_Assignment_.
A line below contains "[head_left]", and a later one contains "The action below". Repeat both, with every line between them, exactly.

..............................

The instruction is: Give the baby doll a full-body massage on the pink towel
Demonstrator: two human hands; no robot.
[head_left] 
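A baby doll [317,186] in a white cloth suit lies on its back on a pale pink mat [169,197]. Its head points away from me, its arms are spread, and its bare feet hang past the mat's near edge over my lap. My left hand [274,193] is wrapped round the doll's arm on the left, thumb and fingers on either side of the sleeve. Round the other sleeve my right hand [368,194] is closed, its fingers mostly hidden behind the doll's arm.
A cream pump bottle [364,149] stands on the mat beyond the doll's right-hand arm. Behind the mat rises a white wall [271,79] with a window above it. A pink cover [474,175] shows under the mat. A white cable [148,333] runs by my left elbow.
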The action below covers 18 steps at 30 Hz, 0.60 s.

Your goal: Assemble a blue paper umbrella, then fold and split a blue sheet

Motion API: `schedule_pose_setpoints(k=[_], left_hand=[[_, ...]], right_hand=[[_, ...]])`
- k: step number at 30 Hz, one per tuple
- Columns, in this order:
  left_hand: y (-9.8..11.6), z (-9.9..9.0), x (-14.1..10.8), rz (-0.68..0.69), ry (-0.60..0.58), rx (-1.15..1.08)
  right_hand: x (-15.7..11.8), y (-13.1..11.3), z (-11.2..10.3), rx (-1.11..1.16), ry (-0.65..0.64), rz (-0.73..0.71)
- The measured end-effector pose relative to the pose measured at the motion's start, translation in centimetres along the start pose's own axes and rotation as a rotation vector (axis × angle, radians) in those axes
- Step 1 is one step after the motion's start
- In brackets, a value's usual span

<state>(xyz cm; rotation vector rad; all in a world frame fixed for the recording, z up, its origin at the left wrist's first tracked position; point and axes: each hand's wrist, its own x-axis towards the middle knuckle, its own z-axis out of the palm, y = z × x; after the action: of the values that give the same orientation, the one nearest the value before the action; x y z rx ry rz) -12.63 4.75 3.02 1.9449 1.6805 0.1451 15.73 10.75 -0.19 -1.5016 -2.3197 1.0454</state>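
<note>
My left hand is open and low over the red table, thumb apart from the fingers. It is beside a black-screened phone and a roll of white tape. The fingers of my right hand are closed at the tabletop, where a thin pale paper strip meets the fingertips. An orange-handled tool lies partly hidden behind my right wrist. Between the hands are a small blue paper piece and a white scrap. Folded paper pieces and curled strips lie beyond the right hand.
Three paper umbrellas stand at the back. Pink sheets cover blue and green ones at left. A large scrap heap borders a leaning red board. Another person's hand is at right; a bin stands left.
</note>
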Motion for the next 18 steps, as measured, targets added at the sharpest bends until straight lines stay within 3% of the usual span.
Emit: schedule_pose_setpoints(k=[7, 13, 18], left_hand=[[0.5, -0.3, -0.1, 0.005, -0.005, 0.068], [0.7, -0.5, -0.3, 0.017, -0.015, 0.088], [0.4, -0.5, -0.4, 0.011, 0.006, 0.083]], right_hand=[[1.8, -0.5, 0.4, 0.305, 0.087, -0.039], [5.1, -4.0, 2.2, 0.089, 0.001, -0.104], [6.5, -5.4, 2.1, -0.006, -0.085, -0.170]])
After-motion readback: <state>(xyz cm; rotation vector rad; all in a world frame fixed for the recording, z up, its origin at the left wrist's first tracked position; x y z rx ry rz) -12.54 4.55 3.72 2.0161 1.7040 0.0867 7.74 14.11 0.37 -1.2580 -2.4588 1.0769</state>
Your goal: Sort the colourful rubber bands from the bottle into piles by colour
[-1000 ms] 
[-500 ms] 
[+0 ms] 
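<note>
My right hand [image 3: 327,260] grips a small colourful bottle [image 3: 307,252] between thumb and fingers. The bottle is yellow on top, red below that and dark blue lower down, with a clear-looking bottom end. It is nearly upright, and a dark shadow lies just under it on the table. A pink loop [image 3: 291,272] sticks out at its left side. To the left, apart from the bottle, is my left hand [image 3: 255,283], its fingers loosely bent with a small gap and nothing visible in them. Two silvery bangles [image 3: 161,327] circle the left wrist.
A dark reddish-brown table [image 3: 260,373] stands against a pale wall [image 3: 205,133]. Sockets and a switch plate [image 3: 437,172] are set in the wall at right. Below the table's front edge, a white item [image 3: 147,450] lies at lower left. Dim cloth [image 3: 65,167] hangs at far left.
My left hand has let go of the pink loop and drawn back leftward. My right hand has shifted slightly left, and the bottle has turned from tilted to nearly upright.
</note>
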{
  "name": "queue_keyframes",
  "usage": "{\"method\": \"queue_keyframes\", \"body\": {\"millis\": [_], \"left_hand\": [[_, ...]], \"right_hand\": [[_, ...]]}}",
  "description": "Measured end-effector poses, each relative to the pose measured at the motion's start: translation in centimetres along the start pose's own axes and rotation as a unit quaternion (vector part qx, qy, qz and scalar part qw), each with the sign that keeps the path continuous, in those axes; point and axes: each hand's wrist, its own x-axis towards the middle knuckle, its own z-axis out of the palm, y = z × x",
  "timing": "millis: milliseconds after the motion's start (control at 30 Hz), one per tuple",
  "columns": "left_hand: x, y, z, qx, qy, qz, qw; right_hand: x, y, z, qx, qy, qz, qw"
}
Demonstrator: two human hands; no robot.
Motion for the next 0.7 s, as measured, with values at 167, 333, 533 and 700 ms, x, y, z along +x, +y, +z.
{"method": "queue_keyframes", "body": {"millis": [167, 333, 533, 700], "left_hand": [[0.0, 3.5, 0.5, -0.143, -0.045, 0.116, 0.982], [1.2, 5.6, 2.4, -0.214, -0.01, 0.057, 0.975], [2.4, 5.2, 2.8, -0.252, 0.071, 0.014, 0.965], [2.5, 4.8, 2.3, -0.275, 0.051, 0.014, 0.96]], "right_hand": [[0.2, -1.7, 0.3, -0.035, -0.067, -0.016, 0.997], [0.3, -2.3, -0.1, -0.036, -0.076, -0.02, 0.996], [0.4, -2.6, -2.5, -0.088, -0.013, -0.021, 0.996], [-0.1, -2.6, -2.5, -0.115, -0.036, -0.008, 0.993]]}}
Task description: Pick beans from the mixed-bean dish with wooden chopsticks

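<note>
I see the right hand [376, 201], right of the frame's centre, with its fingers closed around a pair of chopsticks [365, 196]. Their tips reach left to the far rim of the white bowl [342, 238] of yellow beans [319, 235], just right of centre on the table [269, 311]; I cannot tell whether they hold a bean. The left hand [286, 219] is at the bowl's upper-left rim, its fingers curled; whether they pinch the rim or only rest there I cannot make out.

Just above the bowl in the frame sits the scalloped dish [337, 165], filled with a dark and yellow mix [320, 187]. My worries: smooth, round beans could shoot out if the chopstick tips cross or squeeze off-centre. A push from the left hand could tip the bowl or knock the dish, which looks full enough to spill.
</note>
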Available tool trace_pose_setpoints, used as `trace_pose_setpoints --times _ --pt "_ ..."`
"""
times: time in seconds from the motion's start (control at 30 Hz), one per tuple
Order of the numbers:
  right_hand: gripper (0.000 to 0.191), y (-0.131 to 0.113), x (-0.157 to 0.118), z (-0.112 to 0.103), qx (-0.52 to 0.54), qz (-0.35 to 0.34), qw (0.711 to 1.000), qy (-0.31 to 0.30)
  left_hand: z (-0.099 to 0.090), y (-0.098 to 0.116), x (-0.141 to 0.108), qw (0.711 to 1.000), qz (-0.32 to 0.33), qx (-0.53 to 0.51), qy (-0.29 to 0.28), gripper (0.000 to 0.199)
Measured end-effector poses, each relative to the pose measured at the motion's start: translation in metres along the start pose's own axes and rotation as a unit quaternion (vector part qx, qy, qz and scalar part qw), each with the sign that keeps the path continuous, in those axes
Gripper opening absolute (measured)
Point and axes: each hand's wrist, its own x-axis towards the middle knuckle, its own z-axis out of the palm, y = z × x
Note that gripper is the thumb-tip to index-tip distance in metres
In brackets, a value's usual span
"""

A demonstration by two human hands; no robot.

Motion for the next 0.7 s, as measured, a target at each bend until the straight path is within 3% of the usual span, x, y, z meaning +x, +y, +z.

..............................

_Result_.
[head_left] 
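A baby doll [317,186] in a white cloth suit lies on its back on a pale pink mat [169,197]. Its head points away from me, its arms are spread, and its bare feet hang past the mat's near edge over my lap. My left hand [274,193] is wrapped round the doll's arm on the left, thumb and fingers on either side of the sleeve. Round the other sleeve my right hand [368,194] is closed, its fingers mostly hidden behind the doll's arm.
A cream pump bottle [364,149] stands on the mat beyond the doll's right-hand arm. Behind the mat rises a white wall [271,79] with a window above it. A pink cover [474,175] shows under the mat. A white cable [148,333] runs by my left elbow.
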The action below covers 18 steps at 30 Hz, 0.60 s.

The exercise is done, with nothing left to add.